In 1936 a sub committee was formed by the Parish Council to find a suitable site. Two proposals were submitted to the Annual Parish Meeting; a new building or the purchase of the Central Chapel. Eventually it was decided to convert the former chapel, no longer in use, at a cost of £1,050, which was almost half the cost of a new building.
The new Village Hall opened in November 1937.
The original Committee consisted of 19 representatives of many village organisations, including the British Legion, the Women's Unionist Association, the Local Branch of the Labour Party and, rather intriguingly, the Local Committee of the National British Women's Total Abstinence Union.
A rather problematic paragraph was included within the deeds - “no intoxicating liquor of any description shall at any time be consumed on the said premises, nor shall the same be used or permitted for the sale or distribution of intoxicating liquors”. This hampered the letting of the hall so a condition was included “that in the case of ‘Coming of Age’ parties or ‘Wedding’ parties it should be allowable for intoxicants to be consumed”. These conditions were not deleted from the deeds until 1967, when the organisation was registered as a charity.

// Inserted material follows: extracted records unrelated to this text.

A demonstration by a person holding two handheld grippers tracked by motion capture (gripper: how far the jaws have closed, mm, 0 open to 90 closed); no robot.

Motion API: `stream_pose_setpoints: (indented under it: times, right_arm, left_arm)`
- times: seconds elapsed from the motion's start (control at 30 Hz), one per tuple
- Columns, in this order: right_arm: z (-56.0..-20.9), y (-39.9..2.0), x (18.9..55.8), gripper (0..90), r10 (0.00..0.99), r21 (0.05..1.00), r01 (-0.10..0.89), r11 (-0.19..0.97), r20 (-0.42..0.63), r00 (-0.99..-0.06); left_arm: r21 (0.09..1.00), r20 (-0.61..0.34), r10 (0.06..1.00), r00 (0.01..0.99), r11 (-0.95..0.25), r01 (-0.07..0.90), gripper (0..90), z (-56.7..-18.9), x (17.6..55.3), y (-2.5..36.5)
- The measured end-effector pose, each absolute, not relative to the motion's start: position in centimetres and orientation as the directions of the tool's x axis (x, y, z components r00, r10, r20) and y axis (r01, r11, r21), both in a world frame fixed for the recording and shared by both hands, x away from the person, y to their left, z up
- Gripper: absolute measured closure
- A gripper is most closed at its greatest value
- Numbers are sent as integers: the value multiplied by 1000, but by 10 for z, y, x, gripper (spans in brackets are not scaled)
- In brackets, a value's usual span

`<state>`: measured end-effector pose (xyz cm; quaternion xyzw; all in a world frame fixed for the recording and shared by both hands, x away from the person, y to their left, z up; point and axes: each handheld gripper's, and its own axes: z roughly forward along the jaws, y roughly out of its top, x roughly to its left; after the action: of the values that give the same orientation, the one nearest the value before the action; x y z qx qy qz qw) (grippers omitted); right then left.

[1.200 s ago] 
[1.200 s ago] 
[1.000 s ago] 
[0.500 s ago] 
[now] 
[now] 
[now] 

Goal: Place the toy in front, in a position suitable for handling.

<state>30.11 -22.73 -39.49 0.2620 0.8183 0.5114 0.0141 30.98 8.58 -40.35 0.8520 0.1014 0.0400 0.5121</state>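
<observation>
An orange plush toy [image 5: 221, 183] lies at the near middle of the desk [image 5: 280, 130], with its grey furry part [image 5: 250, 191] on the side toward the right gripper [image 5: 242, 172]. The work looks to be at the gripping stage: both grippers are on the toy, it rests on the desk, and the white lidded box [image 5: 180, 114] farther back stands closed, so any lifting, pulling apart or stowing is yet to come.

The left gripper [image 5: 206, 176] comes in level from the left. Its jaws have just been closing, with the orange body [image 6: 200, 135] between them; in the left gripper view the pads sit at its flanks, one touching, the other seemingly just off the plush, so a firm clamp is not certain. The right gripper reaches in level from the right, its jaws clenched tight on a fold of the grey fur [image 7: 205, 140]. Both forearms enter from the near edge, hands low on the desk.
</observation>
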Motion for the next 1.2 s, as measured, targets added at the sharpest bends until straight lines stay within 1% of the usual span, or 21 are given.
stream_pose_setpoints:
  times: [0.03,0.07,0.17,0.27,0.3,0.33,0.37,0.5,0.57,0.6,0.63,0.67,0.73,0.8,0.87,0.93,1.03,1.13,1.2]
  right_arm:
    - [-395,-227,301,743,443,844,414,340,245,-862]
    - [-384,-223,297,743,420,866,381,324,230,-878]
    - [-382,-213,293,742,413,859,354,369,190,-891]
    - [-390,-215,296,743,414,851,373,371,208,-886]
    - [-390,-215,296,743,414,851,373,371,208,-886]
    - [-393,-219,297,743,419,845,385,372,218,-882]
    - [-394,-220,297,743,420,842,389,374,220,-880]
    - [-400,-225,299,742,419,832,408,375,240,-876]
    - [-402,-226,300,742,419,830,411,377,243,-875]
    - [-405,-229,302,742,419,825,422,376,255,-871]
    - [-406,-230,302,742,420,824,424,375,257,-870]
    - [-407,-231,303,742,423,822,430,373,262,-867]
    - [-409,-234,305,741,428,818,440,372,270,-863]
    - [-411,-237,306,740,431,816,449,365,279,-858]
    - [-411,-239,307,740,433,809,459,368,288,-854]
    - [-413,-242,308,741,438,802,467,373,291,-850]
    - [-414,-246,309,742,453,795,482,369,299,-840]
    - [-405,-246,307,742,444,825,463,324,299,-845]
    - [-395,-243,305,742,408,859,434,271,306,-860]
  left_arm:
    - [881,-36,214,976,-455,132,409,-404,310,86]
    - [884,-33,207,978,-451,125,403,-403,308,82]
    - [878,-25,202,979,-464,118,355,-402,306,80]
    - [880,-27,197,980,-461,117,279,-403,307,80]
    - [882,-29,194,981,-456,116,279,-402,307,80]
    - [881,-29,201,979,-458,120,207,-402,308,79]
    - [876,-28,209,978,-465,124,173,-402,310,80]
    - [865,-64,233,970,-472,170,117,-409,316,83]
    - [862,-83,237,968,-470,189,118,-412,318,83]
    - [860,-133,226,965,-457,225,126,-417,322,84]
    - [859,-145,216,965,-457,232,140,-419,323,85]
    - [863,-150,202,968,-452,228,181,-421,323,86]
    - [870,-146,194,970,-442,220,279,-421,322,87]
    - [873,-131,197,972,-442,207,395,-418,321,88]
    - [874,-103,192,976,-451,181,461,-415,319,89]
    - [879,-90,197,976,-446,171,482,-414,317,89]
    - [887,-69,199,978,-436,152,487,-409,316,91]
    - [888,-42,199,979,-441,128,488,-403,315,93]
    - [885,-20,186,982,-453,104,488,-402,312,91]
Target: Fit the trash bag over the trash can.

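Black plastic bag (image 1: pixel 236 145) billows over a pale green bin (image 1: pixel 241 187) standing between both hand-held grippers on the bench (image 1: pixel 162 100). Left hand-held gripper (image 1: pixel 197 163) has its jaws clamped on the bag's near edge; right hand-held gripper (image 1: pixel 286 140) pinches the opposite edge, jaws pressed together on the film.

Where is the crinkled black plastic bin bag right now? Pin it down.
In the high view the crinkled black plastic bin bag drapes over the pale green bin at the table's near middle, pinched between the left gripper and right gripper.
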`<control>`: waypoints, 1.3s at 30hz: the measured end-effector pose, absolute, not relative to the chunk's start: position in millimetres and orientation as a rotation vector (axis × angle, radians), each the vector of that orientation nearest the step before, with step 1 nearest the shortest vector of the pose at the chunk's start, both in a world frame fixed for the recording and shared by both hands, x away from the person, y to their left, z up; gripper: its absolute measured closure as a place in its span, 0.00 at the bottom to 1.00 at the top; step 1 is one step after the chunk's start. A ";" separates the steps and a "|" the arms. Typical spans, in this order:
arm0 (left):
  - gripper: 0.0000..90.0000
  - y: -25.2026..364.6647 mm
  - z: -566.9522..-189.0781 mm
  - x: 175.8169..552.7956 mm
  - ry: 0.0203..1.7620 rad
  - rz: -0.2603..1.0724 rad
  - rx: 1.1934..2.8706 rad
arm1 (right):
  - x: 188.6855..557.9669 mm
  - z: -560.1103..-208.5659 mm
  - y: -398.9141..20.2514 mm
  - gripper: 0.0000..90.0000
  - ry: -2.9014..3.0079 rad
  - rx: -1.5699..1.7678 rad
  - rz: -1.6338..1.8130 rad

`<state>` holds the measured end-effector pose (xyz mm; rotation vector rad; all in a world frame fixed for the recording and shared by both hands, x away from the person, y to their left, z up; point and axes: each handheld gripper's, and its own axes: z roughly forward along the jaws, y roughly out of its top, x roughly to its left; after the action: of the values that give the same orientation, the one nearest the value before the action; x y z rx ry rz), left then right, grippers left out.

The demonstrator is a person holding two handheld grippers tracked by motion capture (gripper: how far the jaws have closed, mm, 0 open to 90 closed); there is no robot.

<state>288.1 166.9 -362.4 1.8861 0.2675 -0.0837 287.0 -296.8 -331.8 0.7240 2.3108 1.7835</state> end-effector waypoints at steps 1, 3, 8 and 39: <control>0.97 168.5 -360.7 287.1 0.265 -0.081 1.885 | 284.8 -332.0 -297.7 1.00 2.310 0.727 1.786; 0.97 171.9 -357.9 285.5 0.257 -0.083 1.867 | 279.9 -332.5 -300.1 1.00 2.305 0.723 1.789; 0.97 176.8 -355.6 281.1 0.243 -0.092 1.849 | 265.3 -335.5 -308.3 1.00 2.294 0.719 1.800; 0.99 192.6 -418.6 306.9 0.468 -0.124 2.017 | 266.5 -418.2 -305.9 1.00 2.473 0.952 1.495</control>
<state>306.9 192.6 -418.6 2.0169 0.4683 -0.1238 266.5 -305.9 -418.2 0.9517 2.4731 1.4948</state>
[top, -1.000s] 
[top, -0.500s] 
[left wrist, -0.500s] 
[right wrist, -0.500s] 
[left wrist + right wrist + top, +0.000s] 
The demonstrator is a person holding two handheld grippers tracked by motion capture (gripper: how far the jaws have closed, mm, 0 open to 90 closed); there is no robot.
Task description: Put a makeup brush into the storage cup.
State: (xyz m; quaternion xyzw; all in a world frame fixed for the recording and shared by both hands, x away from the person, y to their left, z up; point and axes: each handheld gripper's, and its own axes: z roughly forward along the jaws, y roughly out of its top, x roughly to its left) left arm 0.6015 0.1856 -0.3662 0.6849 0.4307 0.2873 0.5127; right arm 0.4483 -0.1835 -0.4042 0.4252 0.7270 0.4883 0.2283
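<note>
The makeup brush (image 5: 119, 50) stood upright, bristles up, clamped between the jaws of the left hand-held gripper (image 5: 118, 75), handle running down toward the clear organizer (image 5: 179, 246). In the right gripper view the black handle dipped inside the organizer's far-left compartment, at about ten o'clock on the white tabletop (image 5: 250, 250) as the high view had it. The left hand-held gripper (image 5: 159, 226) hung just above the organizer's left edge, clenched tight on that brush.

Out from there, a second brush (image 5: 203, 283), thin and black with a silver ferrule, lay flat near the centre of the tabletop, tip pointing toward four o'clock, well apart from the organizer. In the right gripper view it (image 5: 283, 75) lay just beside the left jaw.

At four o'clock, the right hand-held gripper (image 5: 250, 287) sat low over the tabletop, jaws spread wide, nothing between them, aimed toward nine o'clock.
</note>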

The Village Hall played a very important part during the War Years, acting as a venue for dances, whist drives, E.N.S.A. shows, lectures, and billets for a regiment of the Scottish Horse.
Extension work started in 1974 after a staggering total of £35,000 was raised by the committee – headed by the Chairman, Keith Jubb. £12,000 was raised by themselves and the rest provided by the County Council and a two penny rise in the rates.
Today the hall still plays an essential role in village life, with many clubs and groups making use of the facilities: - Drama productions, keep fit, weddings, quizzes, meetings and markets all making regular bookings and of course the committee’s own twice yearly auctions.